• _Exercise requirements_: Give back exactly the stretch of data below from the line holding "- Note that" through the line holding "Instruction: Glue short", both ends included, and leave the remaining lines out.

(Data extracted from a collection)
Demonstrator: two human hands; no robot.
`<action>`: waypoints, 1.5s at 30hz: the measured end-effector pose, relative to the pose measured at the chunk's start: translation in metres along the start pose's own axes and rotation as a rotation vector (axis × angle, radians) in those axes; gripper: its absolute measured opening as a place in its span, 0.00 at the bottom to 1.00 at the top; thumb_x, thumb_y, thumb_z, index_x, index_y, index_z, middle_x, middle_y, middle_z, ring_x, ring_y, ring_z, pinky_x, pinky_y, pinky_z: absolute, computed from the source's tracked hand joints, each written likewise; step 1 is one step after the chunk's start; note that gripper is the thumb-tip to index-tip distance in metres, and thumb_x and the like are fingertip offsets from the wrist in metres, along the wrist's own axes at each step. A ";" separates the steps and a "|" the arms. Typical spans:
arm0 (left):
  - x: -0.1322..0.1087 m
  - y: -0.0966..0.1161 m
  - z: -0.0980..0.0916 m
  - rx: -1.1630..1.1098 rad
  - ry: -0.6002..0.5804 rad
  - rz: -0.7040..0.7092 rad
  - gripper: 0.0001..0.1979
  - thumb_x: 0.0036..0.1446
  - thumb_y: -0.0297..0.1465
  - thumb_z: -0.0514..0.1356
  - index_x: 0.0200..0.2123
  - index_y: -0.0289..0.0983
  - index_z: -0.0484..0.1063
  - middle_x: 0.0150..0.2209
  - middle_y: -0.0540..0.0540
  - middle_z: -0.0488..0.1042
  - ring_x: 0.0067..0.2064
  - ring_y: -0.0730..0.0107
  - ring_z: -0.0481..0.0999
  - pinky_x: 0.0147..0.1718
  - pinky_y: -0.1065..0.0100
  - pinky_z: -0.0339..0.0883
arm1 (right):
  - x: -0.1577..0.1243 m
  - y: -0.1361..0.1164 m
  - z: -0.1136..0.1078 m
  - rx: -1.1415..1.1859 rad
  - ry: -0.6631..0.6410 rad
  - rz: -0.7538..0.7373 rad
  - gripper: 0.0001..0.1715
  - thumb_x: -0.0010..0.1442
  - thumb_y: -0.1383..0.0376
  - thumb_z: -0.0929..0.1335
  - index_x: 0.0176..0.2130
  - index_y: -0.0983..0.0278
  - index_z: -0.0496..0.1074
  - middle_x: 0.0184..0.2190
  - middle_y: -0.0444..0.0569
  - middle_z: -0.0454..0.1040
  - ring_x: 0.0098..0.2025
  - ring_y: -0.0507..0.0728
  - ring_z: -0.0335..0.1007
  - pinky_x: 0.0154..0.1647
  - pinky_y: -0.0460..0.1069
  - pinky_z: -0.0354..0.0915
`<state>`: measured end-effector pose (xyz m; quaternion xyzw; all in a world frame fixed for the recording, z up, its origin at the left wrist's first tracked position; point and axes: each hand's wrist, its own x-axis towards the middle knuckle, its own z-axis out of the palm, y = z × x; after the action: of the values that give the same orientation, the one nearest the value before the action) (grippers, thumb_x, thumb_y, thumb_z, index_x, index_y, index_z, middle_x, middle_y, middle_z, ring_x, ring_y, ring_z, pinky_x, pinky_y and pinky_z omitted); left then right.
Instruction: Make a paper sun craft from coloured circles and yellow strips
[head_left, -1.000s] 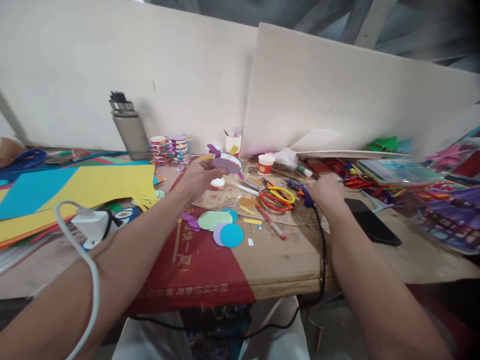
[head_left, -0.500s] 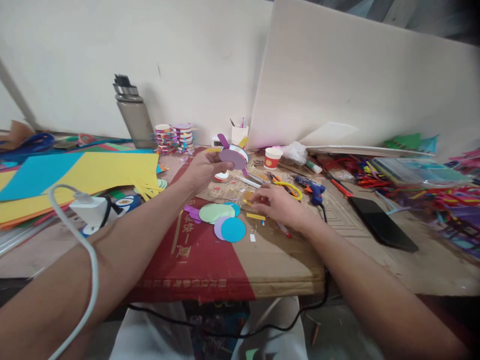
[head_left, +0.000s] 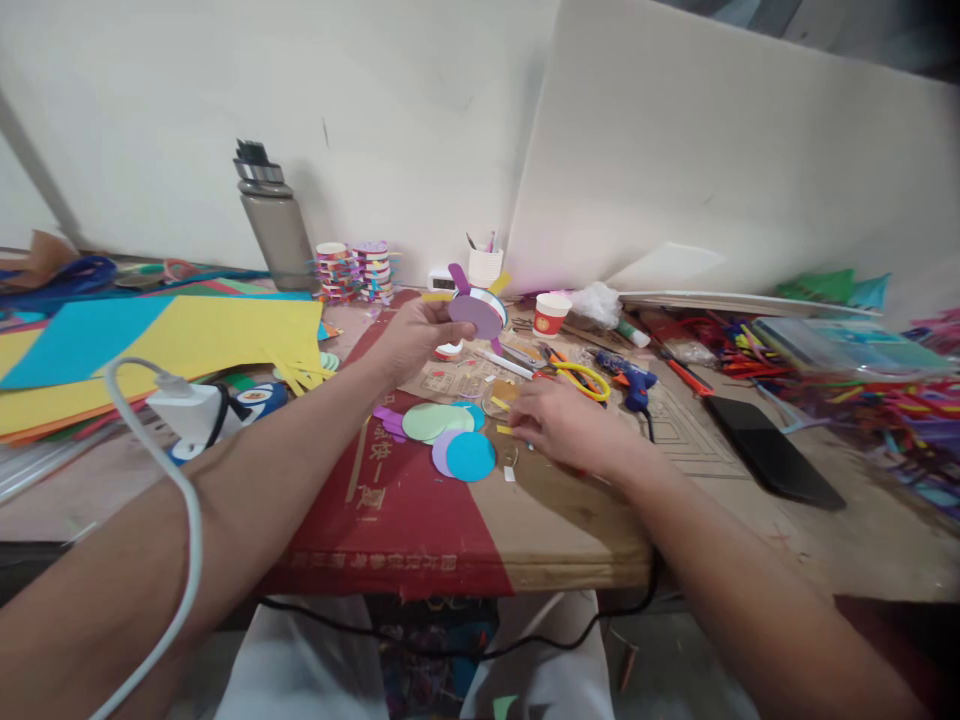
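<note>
My left hand (head_left: 420,335) is closed on a round paper piece (head_left: 474,316), holding it above the cardboard. Its face is a purple disc with a white and blue edge, and purple and yellow tabs stick out around it. Low over the cardboard, my right hand (head_left: 559,415) has its fingers bent together on the right end of a short yellow paper strip (head_left: 504,430); the fingertips are partly hidden. Left of that hand lie loose paper discs: blue (head_left: 474,457), lilac (head_left: 443,452) and light green (head_left: 431,423). Purple paper tabs (head_left: 390,421) lie beside them.
A glue gun (head_left: 634,382), yellow-handled scissors (head_left: 589,380), a paper cup (head_left: 551,315) and a phone (head_left: 772,450) are to the right. Coloured sheets (head_left: 247,335), a charger (head_left: 184,412) and a bottle (head_left: 276,225) are left. Two decorated stacks (head_left: 373,272) stand behind.
My right hand has moved slightly down and its fingers now cover the right end of the lower yellow strip. My left hand still holds the purple paper piece; the view has shifted slightly.
</note>
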<state>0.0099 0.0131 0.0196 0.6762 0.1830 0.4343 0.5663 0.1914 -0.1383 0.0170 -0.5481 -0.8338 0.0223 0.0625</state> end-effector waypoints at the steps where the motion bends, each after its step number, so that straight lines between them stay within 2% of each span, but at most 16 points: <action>1: 0.000 -0.001 0.000 0.004 0.000 0.000 0.14 0.42 0.32 0.71 0.34 0.33 0.79 0.36 0.42 0.79 0.35 0.69 0.75 0.35 0.67 0.66 | -0.001 -0.003 0.000 -0.054 -0.001 -0.004 0.08 0.62 0.66 0.66 0.35 0.66 0.74 0.37 0.53 0.75 0.41 0.57 0.68 0.44 0.51 0.57; 5: -0.001 0.000 0.000 0.008 0.004 -0.006 0.14 0.41 0.32 0.71 0.33 0.33 0.79 0.34 0.43 0.79 0.34 0.69 0.75 0.35 0.67 0.66 | -0.002 -0.013 0.001 -0.163 0.024 -0.010 0.08 0.62 0.69 0.63 0.36 0.67 0.72 0.38 0.55 0.73 0.43 0.58 0.67 0.46 0.52 0.57; 10: -0.002 0.002 0.002 -0.045 0.012 -0.012 0.15 0.39 0.33 0.72 0.33 0.34 0.78 0.34 0.43 0.79 0.35 0.68 0.76 0.34 0.68 0.66 | -0.004 -0.009 0.001 0.009 0.084 -0.033 0.05 0.61 0.70 0.65 0.38 0.65 0.70 0.39 0.51 0.73 0.41 0.55 0.67 0.41 0.48 0.59; 15: 0.000 -0.002 0.000 -0.043 0.004 -0.014 0.14 0.40 0.32 0.72 0.33 0.34 0.79 0.34 0.44 0.79 0.34 0.69 0.75 0.33 0.69 0.66 | -0.005 -0.012 -0.004 -0.086 -0.024 -0.007 0.11 0.65 0.64 0.63 0.35 0.67 0.73 0.37 0.54 0.74 0.41 0.57 0.68 0.43 0.50 0.60; 21: 0.000 -0.004 -0.001 -0.025 0.004 -0.021 0.15 0.40 0.34 0.72 0.33 0.34 0.79 0.34 0.43 0.79 0.34 0.69 0.75 0.34 0.68 0.66 | -0.001 -0.028 -0.001 -0.282 -0.038 0.002 0.12 0.65 0.69 0.61 0.38 0.68 0.74 0.39 0.57 0.74 0.45 0.62 0.68 0.46 0.54 0.60; 26: 0.000 -0.002 -0.001 -0.019 0.017 -0.013 0.15 0.39 0.34 0.73 0.33 0.35 0.79 0.34 0.44 0.79 0.34 0.69 0.75 0.33 0.69 0.66 | -0.003 -0.021 -0.002 -0.185 -0.021 0.025 0.10 0.64 0.68 0.63 0.37 0.67 0.74 0.39 0.56 0.74 0.42 0.59 0.69 0.42 0.50 0.61; 30: 0.001 -0.004 -0.001 -0.058 0.021 -0.015 0.15 0.39 0.33 0.72 0.33 0.34 0.78 0.34 0.44 0.79 0.34 0.69 0.75 0.34 0.68 0.67 | -0.007 -0.015 -0.007 -0.090 -0.054 0.063 0.09 0.63 0.66 0.65 0.34 0.66 0.73 0.38 0.54 0.75 0.40 0.56 0.70 0.40 0.48 0.61; 38: 0.002 -0.011 -0.004 -0.064 0.004 -0.016 0.14 0.41 0.32 0.72 0.33 0.35 0.78 0.34 0.44 0.79 0.36 0.68 0.76 0.37 0.67 0.68 | -0.002 -0.024 0.001 -0.249 -0.054 0.014 0.12 0.63 0.72 0.61 0.34 0.68 0.74 0.37 0.58 0.75 0.40 0.61 0.70 0.43 0.53 0.62; 40: 0.002 -0.011 -0.005 -0.059 0.004 -0.014 0.14 0.41 0.33 0.72 0.34 0.36 0.79 0.34 0.44 0.79 0.36 0.68 0.76 0.36 0.67 0.68 | 0.000 -0.023 0.003 -0.202 -0.014 0.037 0.11 0.61 0.72 0.62 0.33 0.68 0.73 0.36 0.58 0.75 0.40 0.60 0.70 0.42 0.53 0.62; 42: 0.002 -0.011 -0.005 -0.062 0.010 -0.011 0.14 0.41 0.33 0.72 0.34 0.36 0.79 0.34 0.44 0.79 0.36 0.68 0.76 0.35 0.68 0.68 | 0.001 -0.018 0.003 -0.064 0.079 0.086 0.09 0.58 0.73 0.63 0.31 0.67 0.72 0.34 0.55 0.75 0.39 0.58 0.70 0.40 0.51 0.63; 45: 0.002 -0.009 -0.004 -0.077 0.012 -0.019 0.15 0.40 0.33 0.72 0.34 0.35 0.79 0.35 0.44 0.79 0.35 0.69 0.76 0.34 0.68 0.67 | 0.003 -0.008 0.002 0.380 0.230 0.214 0.05 0.55 0.72 0.65 0.29 0.64 0.70 0.30 0.49 0.74 0.34 0.54 0.69 0.36 0.48 0.64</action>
<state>0.0104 0.0197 0.0117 0.6496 0.1760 0.4398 0.5946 0.1827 -0.1390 0.0163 -0.6105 -0.7393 0.1224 0.2562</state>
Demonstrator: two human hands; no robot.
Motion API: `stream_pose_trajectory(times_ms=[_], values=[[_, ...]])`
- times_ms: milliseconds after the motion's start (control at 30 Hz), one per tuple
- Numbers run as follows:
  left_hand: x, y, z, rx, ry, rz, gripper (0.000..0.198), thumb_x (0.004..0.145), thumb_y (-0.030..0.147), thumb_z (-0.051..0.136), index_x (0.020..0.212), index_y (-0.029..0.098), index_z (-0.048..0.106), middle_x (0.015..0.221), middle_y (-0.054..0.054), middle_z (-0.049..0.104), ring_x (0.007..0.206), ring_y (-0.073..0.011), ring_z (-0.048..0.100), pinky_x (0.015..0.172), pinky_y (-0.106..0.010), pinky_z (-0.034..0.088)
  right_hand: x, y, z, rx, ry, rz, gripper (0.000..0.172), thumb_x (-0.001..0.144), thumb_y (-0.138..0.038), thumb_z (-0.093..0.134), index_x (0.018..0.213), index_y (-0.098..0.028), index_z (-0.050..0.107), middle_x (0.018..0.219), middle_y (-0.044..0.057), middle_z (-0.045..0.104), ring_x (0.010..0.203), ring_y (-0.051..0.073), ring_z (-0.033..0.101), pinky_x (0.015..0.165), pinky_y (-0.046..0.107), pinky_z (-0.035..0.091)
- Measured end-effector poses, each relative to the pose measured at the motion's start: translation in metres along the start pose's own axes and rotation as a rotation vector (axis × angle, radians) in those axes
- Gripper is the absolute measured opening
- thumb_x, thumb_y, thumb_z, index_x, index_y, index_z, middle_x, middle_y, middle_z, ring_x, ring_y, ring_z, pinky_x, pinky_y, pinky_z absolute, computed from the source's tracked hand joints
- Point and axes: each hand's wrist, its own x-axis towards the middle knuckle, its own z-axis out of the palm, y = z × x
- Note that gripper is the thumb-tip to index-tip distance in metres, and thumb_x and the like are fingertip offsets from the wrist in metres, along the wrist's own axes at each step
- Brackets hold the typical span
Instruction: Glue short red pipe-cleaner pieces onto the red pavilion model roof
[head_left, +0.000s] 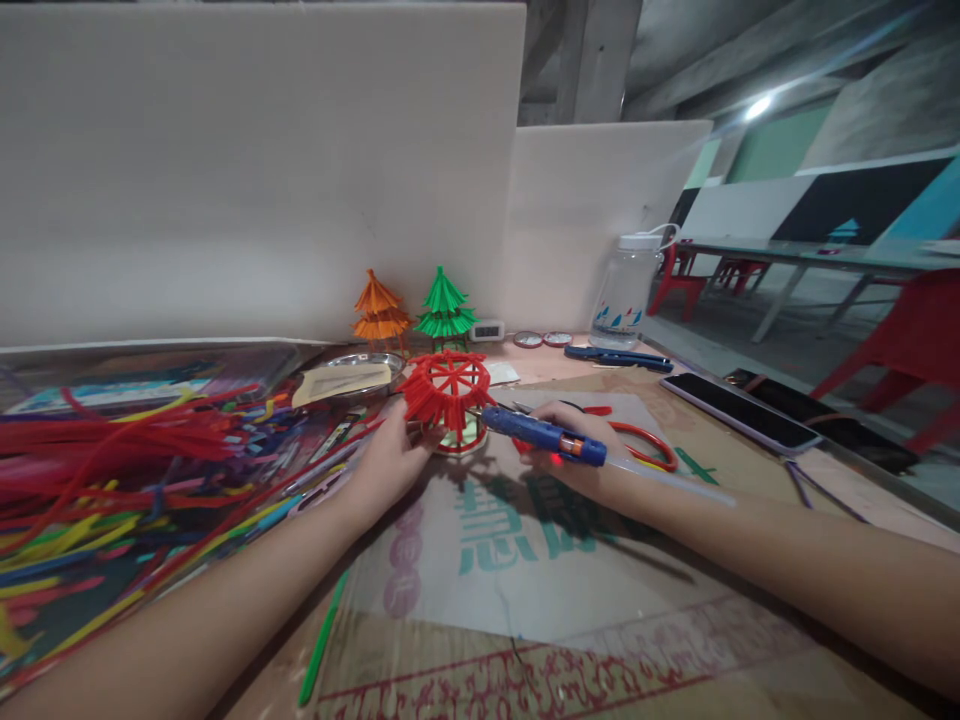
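Note:
In my left hand (394,458) is a small red pavilion model (448,398) made of pipe cleaners, with a fringed roof and an open spoked ring on top. The fingers close on its left side. My right hand (564,450) is wrapped round a blue glue gun (544,433) with a red light glowing on it. Its nozzle points left, at the right edge of the red roof; whether it touches I cannot tell. A clear glue stick (686,484) sticks out of its back end. Scissors with orange-red handles (651,445) lie behind my right hand.
Many coloured pipe cleaners (112,480) cover the left side. An orange model (380,310) and a green model (444,308) stand at the back, near a metal dish (394,362). Rightward are a water bottle (621,290), blue pliers (616,358) and a phone (739,412). A green strip (324,640) lies in front.

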Motion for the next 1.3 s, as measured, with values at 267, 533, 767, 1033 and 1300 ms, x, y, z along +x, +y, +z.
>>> stream_pose_trajectory(times_ms=[267, 533, 767, 1033, 1300], values=[[0.0, -0.001, 0.001, 0.013, 0.003, 0.003, 0.042, 0.084, 0.035, 0.061, 0.121, 0.017, 0.054, 0.126, -0.012, 0.065, 0.114, -0.027, 0.065, 0.101, -0.044, 0.052, 0.001, -0.01, -0.006, 0.048, -0.011, 0.058, 0.022, 0.074, -0.035, 0.071, 0.093, -0.025, 0.067, 0.074, -0.001, 0.07, 0.064, 0.017, 0.065, 0.056, 0.029, 0.049], [-0.001, 0.002, 0.0, 0.043, -0.015, 0.0, 0.04, 0.085, 0.036, 0.059, 0.119, 0.016, 0.053, 0.124, -0.015, 0.065, 0.111, -0.0277, 0.066, 0.1, -0.045, 0.053, 0.002, -0.021, -0.011, 0.033, -0.001, 0.113, 0.024, 0.071, -0.033, 0.071, 0.092, -0.025, 0.065, 0.073, -0.001, 0.067, 0.065, 0.018, 0.062, 0.058, 0.03, 0.047], [-0.001, 0.004, 0.0, 0.041, -0.023, 0.017, 0.04, 0.086, 0.038, 0.058, 0.119, 0.016, 0.053, 0.125, -0.014, 0.065, 0.114, -0.0283, 0.065, 0.1, -0.044, 0.053, 0.003, -0.018, -0.01, 0.041, 0.024, 0.094, 0.024, 0.07, -0.035, 0.07, 0.091, -0.024, 0.067, 0.072, -0.001, 0.067, 0.063, 0.017, 0.061, 0.057, 0.028, 0.045], [-0.001, 0.0, 0.001, 0.034, -0.007, 0.02, 0.043, 0.086, 0.038, 0.059, 0.12, 0.014, 0.053, 0.124, -0.015, 0.065, 0.112, -0.0283, 0.065, 0.1, -0.045, 0.052, 0.002, -0.014, -0.006, 0.018, 0.042, 0.073, 0.023, 0.071, -0.034, 0.07, 0.092, -0.024, 0.067, 0.074, -0.001, 0.068, 0.064, 0.017, 0.061, 0.057, 0.028, 0.045], [-0.001, 0.0, 0.0, 0.021, -0.017, 0.005, 0.045, 0.086, 0.039, 0.059, 0.122, 0.013, 0.052, 0.127, -0.016, 0.064, 0.114, -0.0293, 0.065, 0.102, -0.046, 0.051, 0.001, -0.009, -0.006, 0.028, -0.034, 0.052, 0.018, 0.076, -0.036, 0.069, 0.09, -0.025, 0.067, 0.075, 0.0, 0.07, 0.064, 0.017, 0.063, 0.056, 0.029, 0.047]])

• _Your response_:
- Note that gripper is the thumb-tip to index-tip distance in metres, and thumb_x and the like are fingertip offsets from the wrist in metres, along the wrist's own axes at each step
- Brackets hold the typical span
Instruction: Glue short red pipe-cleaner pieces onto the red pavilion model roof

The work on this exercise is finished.